▶ **What is required**
Among the lines below, copy exactly those from the one with "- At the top" through the one with "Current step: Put", counting both ends.

**** Given entries ****

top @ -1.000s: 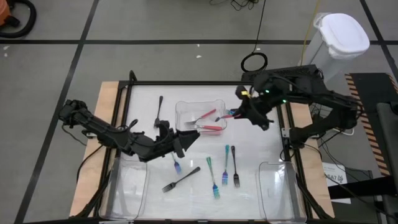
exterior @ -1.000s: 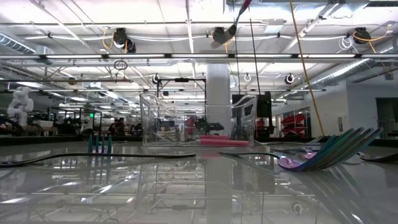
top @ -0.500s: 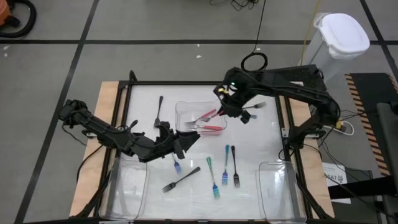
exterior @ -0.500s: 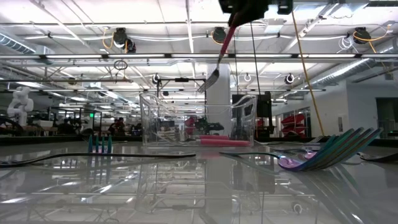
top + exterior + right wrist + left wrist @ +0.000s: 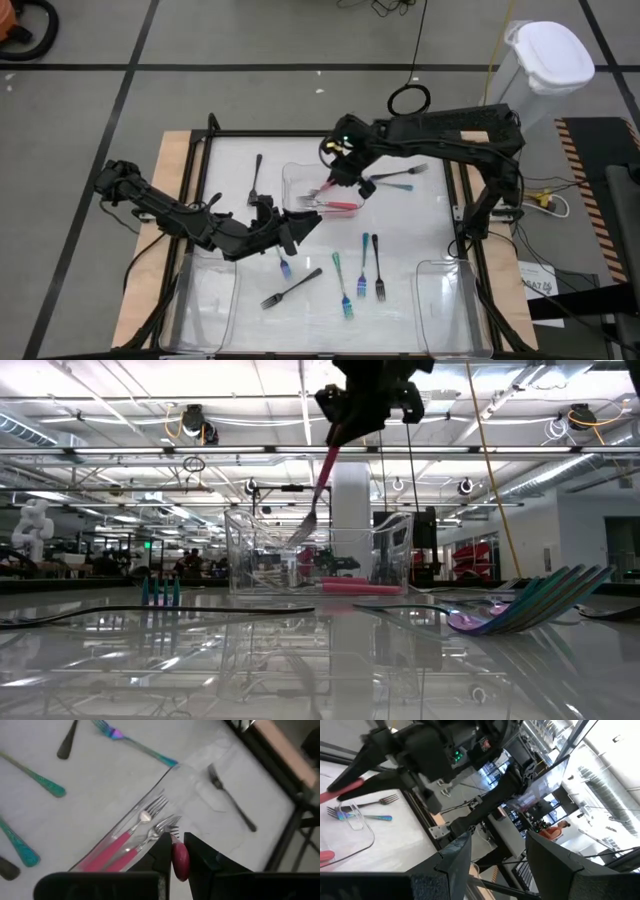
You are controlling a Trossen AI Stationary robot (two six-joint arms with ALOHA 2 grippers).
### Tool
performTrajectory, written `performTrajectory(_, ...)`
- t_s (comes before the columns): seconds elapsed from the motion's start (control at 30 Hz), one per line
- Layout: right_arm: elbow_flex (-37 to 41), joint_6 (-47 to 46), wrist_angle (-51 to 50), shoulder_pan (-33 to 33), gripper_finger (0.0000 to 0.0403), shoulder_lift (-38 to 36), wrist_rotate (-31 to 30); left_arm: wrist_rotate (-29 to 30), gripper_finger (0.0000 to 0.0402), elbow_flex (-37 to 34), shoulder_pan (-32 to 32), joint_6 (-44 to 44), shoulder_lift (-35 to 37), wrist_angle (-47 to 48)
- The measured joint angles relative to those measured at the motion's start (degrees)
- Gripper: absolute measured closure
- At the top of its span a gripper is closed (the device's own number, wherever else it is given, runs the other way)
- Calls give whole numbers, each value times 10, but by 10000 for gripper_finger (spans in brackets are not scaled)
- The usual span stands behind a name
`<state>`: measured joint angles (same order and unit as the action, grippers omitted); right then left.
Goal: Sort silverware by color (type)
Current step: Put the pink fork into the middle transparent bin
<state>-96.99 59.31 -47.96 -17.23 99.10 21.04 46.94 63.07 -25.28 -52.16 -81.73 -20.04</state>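
The right gripper [image 5: 338, 176] hangs over the clear tray [image 5: 292, 176] at the middle of the table [image 5: 430, 225], its jaws clenched on the handle end of a pink-handled fork [image 5: 322, 486]. In the low view that fork slants down from the gripper with its tines lowest, above the tray's rim. The right wrist view shows the pink handle tip pinched between the two dark fingers [image 5: 200, 854], with two more pink-handled forks [image 5: 125, 840] lying side by side inside the tray directly below.

The left gripper [image 5: 292, 228] sits low near the table's left side, just beside the near left corner of the tray. Its fingers [image 5: 455, 862] stand parted with nothing between them. A small blue-handled utensil [image 5: 284, 266] lies on the table just beside it.

Nearer the front edge, a dark grey fork [image 5: 290, 288] lies at an angle, and to its right three slim utensils lie roughly parallel: two teal-handled forks [image 5: 343, 287] and one darker fork [image 5: 379, 268]. Another dark grey fork [image 5: 257, 176] lies to the left of the tray near the far edge. To the right of the tray rest a grey fork [image 5: 400, 173] and a blue-handled one [image 5: 385, 186], close together. Two more clear trays [image 5: 446, 305] stand at the front corners.
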Motion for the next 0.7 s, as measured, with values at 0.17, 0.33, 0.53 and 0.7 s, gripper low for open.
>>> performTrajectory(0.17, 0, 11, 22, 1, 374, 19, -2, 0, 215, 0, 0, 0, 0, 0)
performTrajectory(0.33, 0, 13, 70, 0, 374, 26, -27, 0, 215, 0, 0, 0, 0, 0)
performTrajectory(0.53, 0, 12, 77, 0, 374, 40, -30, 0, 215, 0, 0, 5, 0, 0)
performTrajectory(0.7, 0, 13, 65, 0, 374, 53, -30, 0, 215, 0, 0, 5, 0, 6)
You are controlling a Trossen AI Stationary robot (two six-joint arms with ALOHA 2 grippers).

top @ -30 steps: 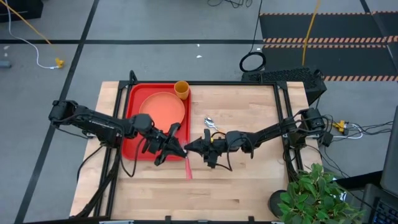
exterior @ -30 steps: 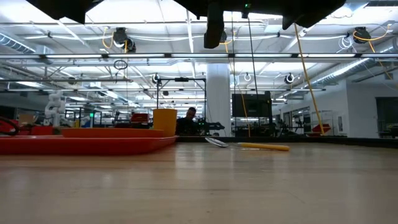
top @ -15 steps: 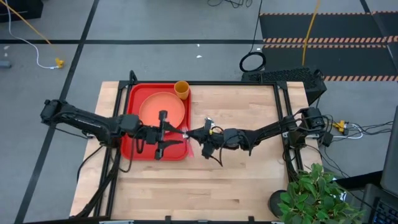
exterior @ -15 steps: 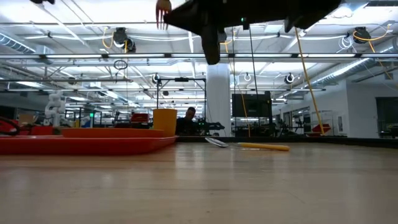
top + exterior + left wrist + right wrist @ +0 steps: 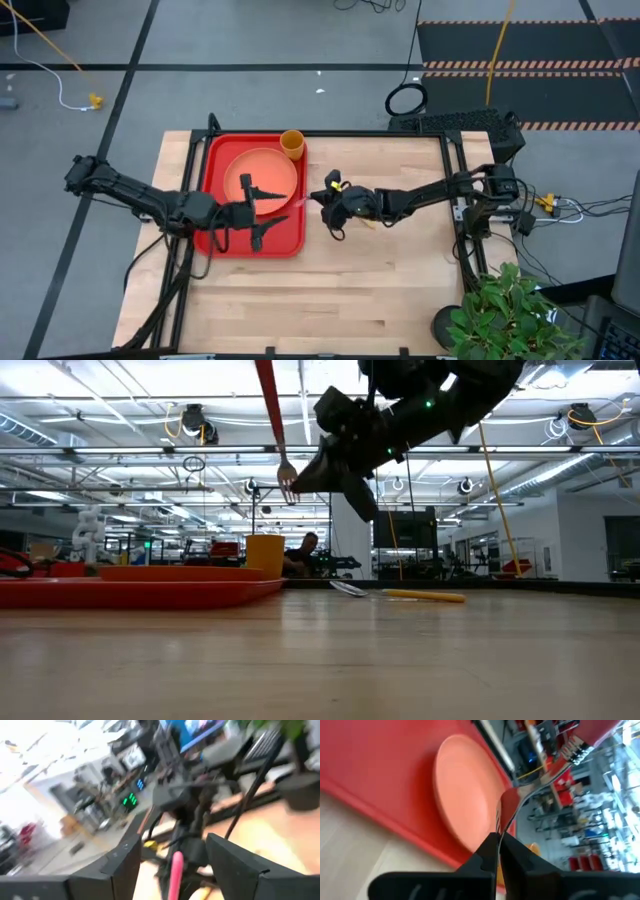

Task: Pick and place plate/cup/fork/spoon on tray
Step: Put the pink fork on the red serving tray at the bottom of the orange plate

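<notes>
Right arm reaches in low across the bench (image 5: 380, 270), and its right claw (image 5: 331, 203) sits just off the tray's (image 5: 215, 150) right rim, pinched on the fork (image 5: 272, 420). In the low view the fork hangs in the air, long axis near upright, tines down, and the handle top is cut off. Left arm stretches over the tray, left claw (image 5: 255, 210) spread wide above the plate (image 5: 262, 170). Left wrist view is a smear. The cup (image 5: 292, 143) stands at the tray's far right corner, and the spoon (image 5: 400, 594) lies flat on the bench.
</notes>
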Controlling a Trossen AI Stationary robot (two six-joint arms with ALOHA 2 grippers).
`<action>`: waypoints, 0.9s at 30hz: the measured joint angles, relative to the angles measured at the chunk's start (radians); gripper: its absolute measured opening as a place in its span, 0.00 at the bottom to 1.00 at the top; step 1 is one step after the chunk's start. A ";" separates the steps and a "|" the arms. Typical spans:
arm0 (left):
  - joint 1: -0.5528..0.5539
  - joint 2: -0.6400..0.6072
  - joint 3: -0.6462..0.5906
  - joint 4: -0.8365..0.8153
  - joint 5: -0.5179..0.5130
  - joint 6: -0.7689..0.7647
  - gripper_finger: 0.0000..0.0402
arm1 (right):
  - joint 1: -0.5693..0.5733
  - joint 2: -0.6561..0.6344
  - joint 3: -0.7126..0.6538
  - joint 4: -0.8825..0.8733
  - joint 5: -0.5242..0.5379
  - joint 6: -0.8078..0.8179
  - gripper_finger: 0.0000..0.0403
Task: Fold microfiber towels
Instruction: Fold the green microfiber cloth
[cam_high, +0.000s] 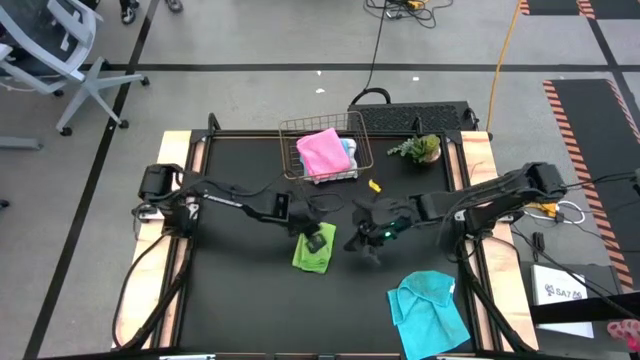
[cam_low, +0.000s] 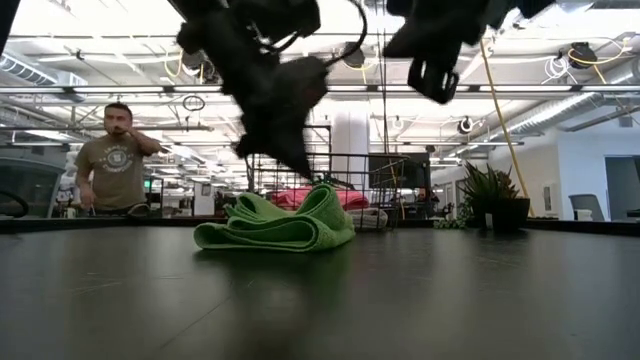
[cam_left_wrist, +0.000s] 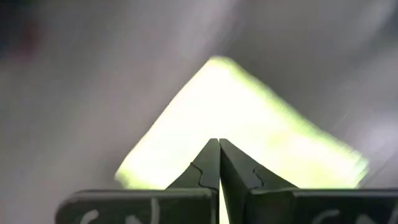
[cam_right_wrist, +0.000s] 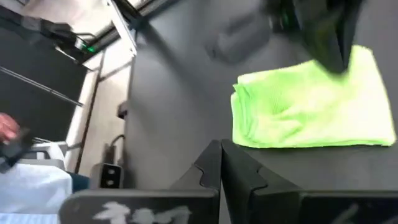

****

▶ **Result**
- At the top of its span a gripper is closed (the device's own number, wherever else it is given, runs the other way)
- Calls give whole numbers, each value times 10, but by 10000 for gripper_finger (spans in brackets are not scaled)
- The usual span stands behind a name
`<state>`: measured joint angles (same order and unit as the action, grippers omitted); right then left.
Goal: Sort silverware by color (type)
Current step: Put the pink fork into the middle transparent bin

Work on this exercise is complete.